Destiny wrote:Hi Hankkar...

I had my camera set to f8 with +_2 on my bracketed shots... I set my first image to 1/5, the light is not great... So looking at the tif files I have a 1/6 - 1/15 - 1/4...

I just set my bracketed images to wide open... due to the brightness outside and the darkness inside....

The fused images from Photomatix on this occasion set to auto are not that great... I was beinging to rush to get a result.... trying to get baby fed...

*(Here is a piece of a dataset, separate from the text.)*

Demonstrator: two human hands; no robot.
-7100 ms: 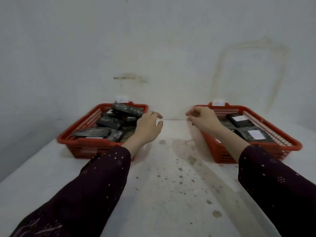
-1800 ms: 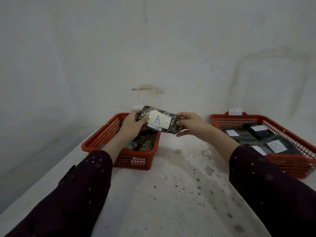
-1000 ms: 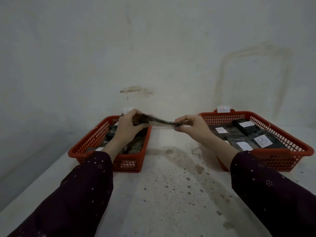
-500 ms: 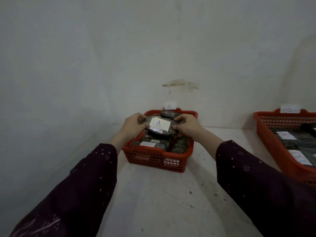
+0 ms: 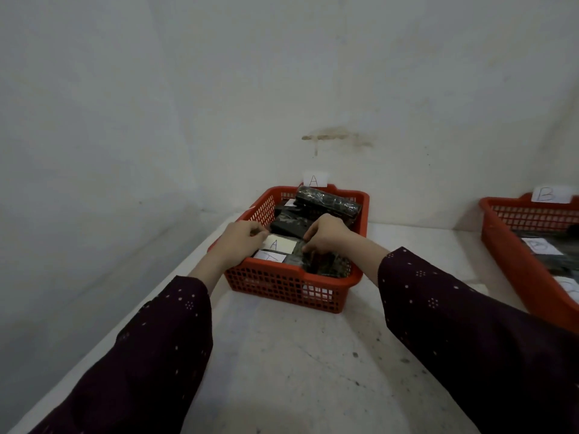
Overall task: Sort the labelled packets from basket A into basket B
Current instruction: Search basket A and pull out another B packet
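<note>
Basket A [image 5: 291, 285] is a red mesh basket with a paper tag "A" on its far rim, full of dark shiny packets. Inside its near end lies a dark packet with a white "A" label [image 5: 279, 244]. My left hand [image 5: 239, 242] grips that packet's left end and my right hand [image 5: 326, 238] grips its right end. Under it another white label [image 5: 269, 256] shows on a second packet. Basket B [image 5: 513, 242], red with a "B" tag, stands at the right edge and holds packets with "B" labels [image 5: 540, 245].
Both baskets stand on a stained white tabletop [image 5: 297, 355] against a white wall [image 5: 282, 89]. The table's left edge runs diagonally beside my left sleeve. A long dark packet [image 5: 327, 203] lies across basket A's far end.
The "A" packet, held up between both hands a moment ago, has come down into basket A's near end. My view has tilted down and swung left, so basket B sits at the right edge.
</note>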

You know.. to be honest.. it seems that there is a lot of mucking around to facilitate the needs of apg and its many shot comings... I had to change my shooting pattern where as PTGui accepted and processed a good result from my old shooting pattern, but I am not sorry that Andrew corrected my shooting pattern, I think it was a very good call..., since its now stitching a lot better from normal images in apg but the quality of stitch has also improved with PTGui too. Gone from being very good go friggen outstanding...!! WIthout all the bother... Even with my crapy looking fused images I fed into it as optimised jpgs... PTGui still produced a very nice job of stitching..

D...

f/8 should gives you an ok hyperfocal distance (2.3 ft, range 1.15 ft to infinity), but don't be afraid to stop down to where your camera/lens gets diffraction limited (usually around f/11 or f/13 on APSC and f/16 on FF). Don't be afraid to shoot long exposures. I've shot some that were over one minute (really dark interior) and they came out perfect!

BTW, at 1/5 I'd use Mirror Lock Up. In fact, I use it on all pano shots (except when I forget to turn it on).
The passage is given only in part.